A sensational new report on sexual abuse in the Netherlands claims over half of the bishops in the country from 1945-2010 were involved in either covering up abuse or abusing children themselves.

The report appearing in NRC Handelsblad, the Netherlands’ most prestigious newspaper, charges the Dutch hierarchy had a “policy of transfers and turning a blind eye” to abusive priests in the country.

The story was published on Friday, just days after the German media outlets Spiegel Online and Die Zeit published a leaked report on sexual abuse inside the Catholic Church in Germany detailing 3,677 abuses cases by clergy between 1946 and 2014.

Last month, a report detailing the alleged abuse of over 1,000 child victims by 300 priests in Pennsylvania put pressure on the Church in the United States to come clean about decades of abuse and cover-up in the country.

The NRC Handelsblad report claims 20 of 39 bishops during the period are implicated in at least covering up abuse, with four auxiliary bishops suspected of abusing minors themselves.

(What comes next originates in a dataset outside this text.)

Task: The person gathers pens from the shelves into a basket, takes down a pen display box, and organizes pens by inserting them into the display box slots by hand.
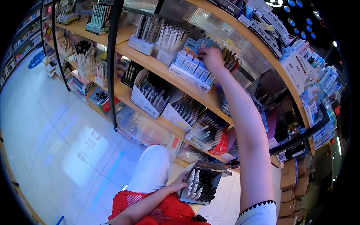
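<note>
My left hand (pixel 179 183) grips the side of a dark open box of pens (pixel 200 185), held low over my lap. White figure-like tops show on its left half and black ones on its right. My right hand (pixel 212 59) reaches up to the upper shelf, its fingers bent against the blue rabbit-printed back card of a display box (pixel 188 85). Small blue-and-white packets (pixel 193 67) stand in rows in that box. The grip looks closed on the card, though the fingertips are partly hidden.
Boxes of white pens (pixel 170 35) stand left of the display box on the wooden shelf (pixel 150 60). Below are more pen boxes (pixel 148 99) and a red box (pixel 220 144). A black shelf post (pixel 112 63) rises at left. Cartons (pixel 288 174) are stacked at lower right.
</note>
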The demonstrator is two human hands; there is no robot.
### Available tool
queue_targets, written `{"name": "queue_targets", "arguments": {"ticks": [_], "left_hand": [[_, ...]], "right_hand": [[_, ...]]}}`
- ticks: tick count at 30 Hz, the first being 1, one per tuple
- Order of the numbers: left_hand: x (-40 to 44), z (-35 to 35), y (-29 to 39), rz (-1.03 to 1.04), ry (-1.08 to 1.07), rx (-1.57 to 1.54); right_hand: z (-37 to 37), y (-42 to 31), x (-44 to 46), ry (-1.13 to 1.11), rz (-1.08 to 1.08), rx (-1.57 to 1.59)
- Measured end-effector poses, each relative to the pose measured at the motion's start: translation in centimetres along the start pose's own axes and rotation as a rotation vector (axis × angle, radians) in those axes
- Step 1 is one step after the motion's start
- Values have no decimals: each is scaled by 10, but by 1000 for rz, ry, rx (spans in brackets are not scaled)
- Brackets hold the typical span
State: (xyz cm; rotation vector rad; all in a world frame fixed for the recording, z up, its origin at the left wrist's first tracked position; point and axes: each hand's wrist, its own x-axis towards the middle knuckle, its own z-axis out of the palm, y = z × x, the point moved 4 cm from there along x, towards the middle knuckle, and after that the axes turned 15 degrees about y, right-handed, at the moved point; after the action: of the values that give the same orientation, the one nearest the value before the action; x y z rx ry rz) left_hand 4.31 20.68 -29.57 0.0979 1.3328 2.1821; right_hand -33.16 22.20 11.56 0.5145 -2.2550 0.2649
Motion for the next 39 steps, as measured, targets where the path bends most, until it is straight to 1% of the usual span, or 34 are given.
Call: {"name": "queue_targets", "arguments": {"ticks": [2,4,5,7,8,9,11,14,15,17,20,21,23,24,27,30,31,34,37,38,39], "left_hand": [[-4,2,6,-56,-3,60],[-7,6,17,54,1,75],[-9,6,19,24,-1,110],[-6,6,18,64,-22,153],[-5,6,16,82,-27,170],[-8,7,25,5,-31,161],[-9,8,25,-17,-24,134],[-10,8,25,54,-35,153],[-9,8,28,91,-36,165],[-11,7,32,98,-32,174],[-13,9,27,81,-32,192],[-16,8,32,55,-29,198],[-13,7,36,32,-20,229],[-13,8,37,55,-21,215],[-12,8,35,98,-12,232],[-12,8,37,63,-22,218],[-11,8,37,70,-24,225],[-9,7,35,85,-42,249],[-10,8,37,66,-67,246],[-12,8,39,53,-67,233],[-12,8,41,42,-69,223]], "right_hand": [[8,-1,-2,-18,9,-21],[14,0,1,-21,11,-106],[15,1,3,-24,11,-148],[17,2,3,5,-6,-150],[18,2,4,15,-18,-146],[18,3,6,-25,-49,-82],[14,6,10,-88,-85,31],[9,7,8,-152,50,40],[10,10,7,-126,30,36],[16,14,5,-71,-9,29],[34,25,2,-126,86,99],[41,39,1,-188,148,82],[41,43,3,-200,69,37],[45,42,5,-202,23,26],[55,60,1,-16,-153,109],[49,50,2,-307,172,189],[47,46,2,-337,255,200],[52,50,6,-382,253,104],[55,58,6,-370,353,124],[52,59,7,-333,316,83],[41,40,6,-294,279,40]]}}
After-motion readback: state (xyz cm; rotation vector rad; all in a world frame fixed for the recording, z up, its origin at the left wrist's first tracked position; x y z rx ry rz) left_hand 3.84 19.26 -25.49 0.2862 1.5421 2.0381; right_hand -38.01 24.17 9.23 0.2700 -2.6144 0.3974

Church spokeswoman Daphne van Roosendaal told the AFP news agency that “the names of several bishops correspond to those named in a report commissioned by the Church in 2010.”

She also said most of the accused are dead, and that the Dutch statute of limitations has expired in all the cases.

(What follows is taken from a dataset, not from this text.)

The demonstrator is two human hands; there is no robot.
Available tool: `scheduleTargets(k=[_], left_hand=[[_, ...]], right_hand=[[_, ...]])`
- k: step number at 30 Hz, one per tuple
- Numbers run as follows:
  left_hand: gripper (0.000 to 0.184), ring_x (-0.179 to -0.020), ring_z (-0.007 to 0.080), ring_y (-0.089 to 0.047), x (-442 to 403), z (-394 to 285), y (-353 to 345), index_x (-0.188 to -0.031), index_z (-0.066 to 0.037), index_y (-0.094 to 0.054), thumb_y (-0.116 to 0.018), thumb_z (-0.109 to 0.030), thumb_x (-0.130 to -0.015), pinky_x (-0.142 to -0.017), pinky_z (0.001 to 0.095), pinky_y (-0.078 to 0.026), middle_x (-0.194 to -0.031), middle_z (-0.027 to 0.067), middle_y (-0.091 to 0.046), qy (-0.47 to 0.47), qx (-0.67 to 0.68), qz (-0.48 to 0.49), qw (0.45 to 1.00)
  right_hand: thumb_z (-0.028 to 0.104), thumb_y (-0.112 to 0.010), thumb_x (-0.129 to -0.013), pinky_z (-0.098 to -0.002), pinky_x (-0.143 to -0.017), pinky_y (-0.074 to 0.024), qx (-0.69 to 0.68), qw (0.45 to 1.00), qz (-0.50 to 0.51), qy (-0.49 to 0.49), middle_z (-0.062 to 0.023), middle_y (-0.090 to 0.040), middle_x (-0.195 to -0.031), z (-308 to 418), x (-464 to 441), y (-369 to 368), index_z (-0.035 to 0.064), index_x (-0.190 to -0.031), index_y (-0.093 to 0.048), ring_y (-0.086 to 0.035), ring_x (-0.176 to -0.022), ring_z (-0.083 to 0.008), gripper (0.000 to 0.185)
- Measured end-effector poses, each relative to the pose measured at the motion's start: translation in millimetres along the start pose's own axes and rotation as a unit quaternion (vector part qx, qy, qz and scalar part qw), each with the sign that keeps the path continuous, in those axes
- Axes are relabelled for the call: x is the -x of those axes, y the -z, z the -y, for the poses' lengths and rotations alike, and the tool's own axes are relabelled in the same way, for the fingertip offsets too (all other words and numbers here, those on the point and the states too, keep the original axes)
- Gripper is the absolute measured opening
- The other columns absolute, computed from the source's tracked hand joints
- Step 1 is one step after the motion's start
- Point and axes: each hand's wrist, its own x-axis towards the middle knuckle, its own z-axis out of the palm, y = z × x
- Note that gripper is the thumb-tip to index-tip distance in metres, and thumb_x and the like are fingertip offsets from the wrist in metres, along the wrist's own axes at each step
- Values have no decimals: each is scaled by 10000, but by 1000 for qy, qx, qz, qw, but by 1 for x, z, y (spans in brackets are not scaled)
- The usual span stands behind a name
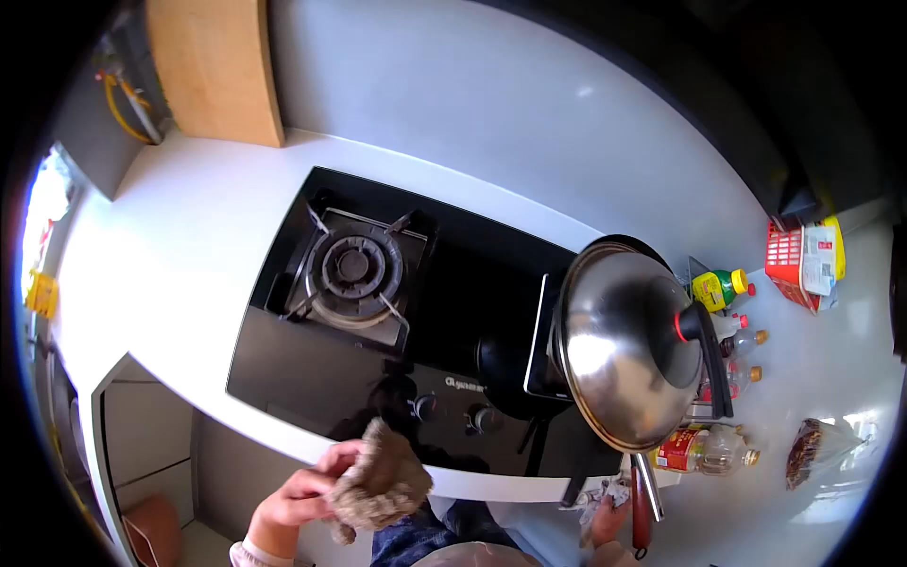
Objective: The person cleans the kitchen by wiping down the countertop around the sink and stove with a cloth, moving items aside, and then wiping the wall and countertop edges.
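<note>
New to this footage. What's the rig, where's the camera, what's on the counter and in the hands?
No machine here: a person works with two bare hands. The single picture comes from a camera worn on the head, looking forward and down; the wide view bends straight edges.

The left hand holds a brown cloth near the front edge of a black hob. The right hand is low at the right, by a brown handle, with a crumpled whitish thing at its fingers; I can't tell what.

The hob is set in a white counter. Its left burner is bare; a domed lid covers the right side. Bottles stand or lie beyond.
</note>
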Motion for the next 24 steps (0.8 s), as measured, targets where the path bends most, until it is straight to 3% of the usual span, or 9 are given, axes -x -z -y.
scheduleTargets(k=[3, 4, 7, 12, 24], left_hand=[[314, -1233, 382, -413, 7, -20, 53, -1032, 69, -649, -595, -92, -768, -1032, 488, -317, -1294, 277, -451, -78, 10, -74, 994], [326, -1233, 380, -414, 6, -24, 66, -1043, 66, -642, -598, -99, -765, -1033, 488, -317, -1296, 274, -452, -89, 14, -101, 991], [363, -1234, 375, -419, -6, -37, 90, -1075, 60, -621, -605, -119, -759, -1038, 488, -315, -1302, 264, -454, -102, 18, -175, 979], [431, -1237, 366, -427, -19, -43, 114, -1128, 48, -586, -617, -153, -747, -1046, 489, -313, -1313, 248, -458, -97, 23, -243, 965], [610, -1241, 346, -445, -70, -55, 120, -1255, 21, -501, -646, -235, -720, -1066, 490, -306, -1338, 208, -467, -64, 15, -261, 963]], right_hand=[[41, -518, -863, -328, -846, -463, 53, 998, -26, 18, -148, -559, -1130, -1, -1, -11, -45, -1221, -412, -565, -991, -206, 383], [-43, -440, -869, -352, -999, -386, 7, 998, -6, -66, -168, -472, -1330, 0, -4, -10, -35, -1353, -349, -488, -1195, -260, 493], [81, -499, -882, -396, -977, -392, 76, 995, -43, -48, -171, -516, -1268, 22, -1, -33, -13, -1304, -416, -515, -1154, -296, 440], [102, -507, -880, -405, -974, -392, 140, 985, -56, -79, -178, -522, -1256, 39, 0, -54, -12, -1291, -429, -513, -1153, -307, 434], [153, -524, -877, -424, -966, -393, 226, 963, -28, -141, -194, -537, -1227, 61, 10, -41, -11, -1261, -462, -507, -1152, -331, 423]])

The four accused auxiliary bishops are Bishop Jan Niënhaus of Utrecht, Bishop Jo Gijsen of Roermond, Philippe Bär Rotterdam, and Jan ter Schure of Den Bosch. All are deceased except Bär, who is now 90.

In a situation similar to that of the disgraced former Archbishop of Washington, ex-Cardinal Theodore McCarrick, Bär is accused of having sexual relations with seminarians.

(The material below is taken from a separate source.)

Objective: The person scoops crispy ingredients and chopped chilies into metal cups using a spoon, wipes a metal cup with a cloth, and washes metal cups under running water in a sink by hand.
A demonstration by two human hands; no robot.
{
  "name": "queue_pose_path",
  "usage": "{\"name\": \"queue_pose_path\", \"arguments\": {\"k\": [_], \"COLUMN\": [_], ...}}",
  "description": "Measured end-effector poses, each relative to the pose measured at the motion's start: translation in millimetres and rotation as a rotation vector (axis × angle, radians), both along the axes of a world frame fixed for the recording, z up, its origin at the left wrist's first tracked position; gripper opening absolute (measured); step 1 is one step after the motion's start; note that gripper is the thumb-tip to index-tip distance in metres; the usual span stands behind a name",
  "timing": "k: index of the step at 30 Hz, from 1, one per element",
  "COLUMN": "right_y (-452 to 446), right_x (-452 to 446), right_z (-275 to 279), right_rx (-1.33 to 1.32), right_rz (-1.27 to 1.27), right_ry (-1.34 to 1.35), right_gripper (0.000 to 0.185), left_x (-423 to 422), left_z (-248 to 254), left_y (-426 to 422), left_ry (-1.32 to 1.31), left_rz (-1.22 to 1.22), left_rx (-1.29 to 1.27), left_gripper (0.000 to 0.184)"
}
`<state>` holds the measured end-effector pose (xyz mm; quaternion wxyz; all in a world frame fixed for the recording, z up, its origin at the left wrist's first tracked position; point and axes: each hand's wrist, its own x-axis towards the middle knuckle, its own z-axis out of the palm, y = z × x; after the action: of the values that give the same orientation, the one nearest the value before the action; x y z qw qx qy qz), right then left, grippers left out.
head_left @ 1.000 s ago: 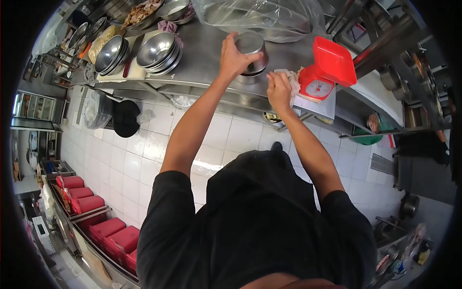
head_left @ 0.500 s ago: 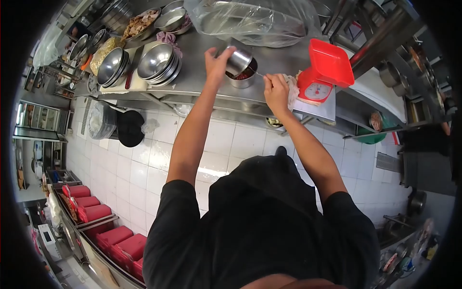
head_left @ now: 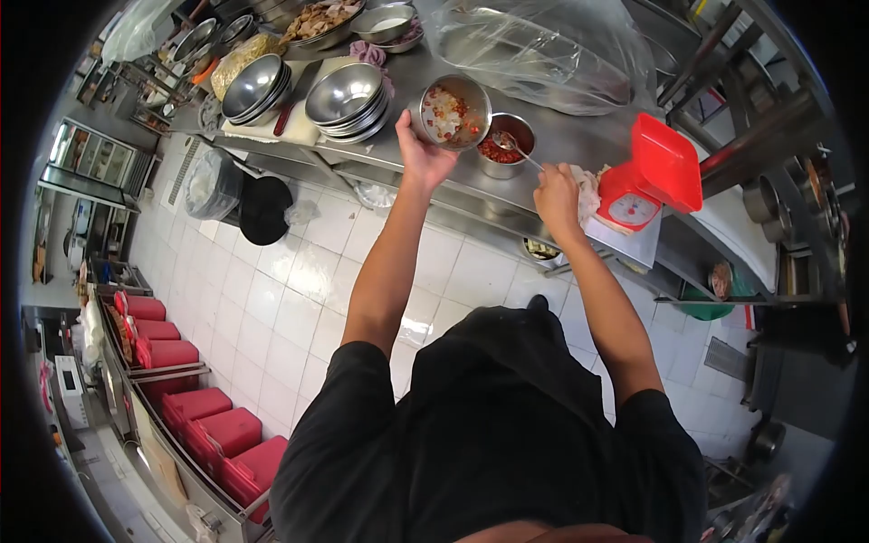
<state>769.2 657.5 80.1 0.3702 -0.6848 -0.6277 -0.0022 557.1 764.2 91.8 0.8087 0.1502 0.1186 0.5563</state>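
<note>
My left hand [head_left: 425, 161] is wrapped round a steel container [head_left: 455, 112], whose open mouth faces me. Pale pieces and red bits cling to its bottom and inner wall. Just right of it, a second steel pot [head_left: 519, 125] stands on the counter with chopped red stuff, like chilli, inside. My right hand [head_left: 558, 195] grips the handle of a metal spoon [head_left: 525, 156], and the spoon's bowl rests in that red stuff. A crumpled cloth [head_left: 587, 192] lies beside my right hand.
A red kitchen scale [head_left: 632, 195] stands at the counter's right end. Two stacks of steel bowls [head_left: 345, 95] sit to the left, with a knife [head_left: 291, 107] between them. Clear plastic sheeting [head_left: 543, 54] covers something behind. Red bins [head_left: 224, 434] line the lower left.
My left hand has turned the container from tipped over the pot to mouth towards me, left of the pot. The spoon now rests in the red stuff. The whole view has shifted.
</note>
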Motion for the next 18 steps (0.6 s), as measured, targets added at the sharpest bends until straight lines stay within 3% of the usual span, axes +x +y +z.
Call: {"name": "queue_pose_path", "arguments": {"k": [2,8,12,18], "right_y": [1.2,-13.5,3.6,26.6], "right_x": [2.6,-3.7,-27.0,-29.7], "right_z": [-1.0,55.5,92.7,96.7], "right_rx": [-0.135,0.245,0.172,0.052], "right_rz": [0.006,0.008,0.043,-0.01], "right_ry": [-0.048,0.112,0.065,0.124], "right_gripper": [0.023,0.02,0.014,0.016], "left_x": [1.0,6.7,19.1,25.0], "left_z": [4.8,22.7,21.0,22.6], "left_y": [1.5,7.9,12.5,9.1], "left_ry": [0.029,0.077,0.056,0.11], "left_rz": [-0.014,-0.061,-0.091,-0.117], "left_rx": [-0.01,-0.06,0.002,0.031], "left_gripper": [0.063,0.062,0.065,0.062]}}
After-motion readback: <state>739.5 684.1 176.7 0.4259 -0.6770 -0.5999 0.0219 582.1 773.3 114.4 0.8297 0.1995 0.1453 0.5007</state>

The other 16 bishops named were accused of covering up abuse and transferring child molesting priests. None of them are still in active ministry.

These include two cardinals, both of whom served as Archbishop of Utrecht: Cardinal Bernard Jan Alfrink, who served 1955-1975 and died in 1987; and Cardinal Adrianus Johannes Simonis, who served from 1983-2007, and is now 86 and living in retirement.

The Dutch newspaper recounted the story of one priest’s history of abuse, as he was shuttled from diocese to diocese for over 20 years. In 1969, the priest was discovered to have abused three girls aged 6 and 7. After surviving a suicide attempt, the priest was moved to a new parish. The pattern continued until 1990, when the priest succeeded in killing himself after another case of abuse became publicized.

“The parents of the three girls had alerted the diocese through their parish priest,” said Annemie Knibbe, the director of the Dutch organization Women’s Platform on Child Abuse.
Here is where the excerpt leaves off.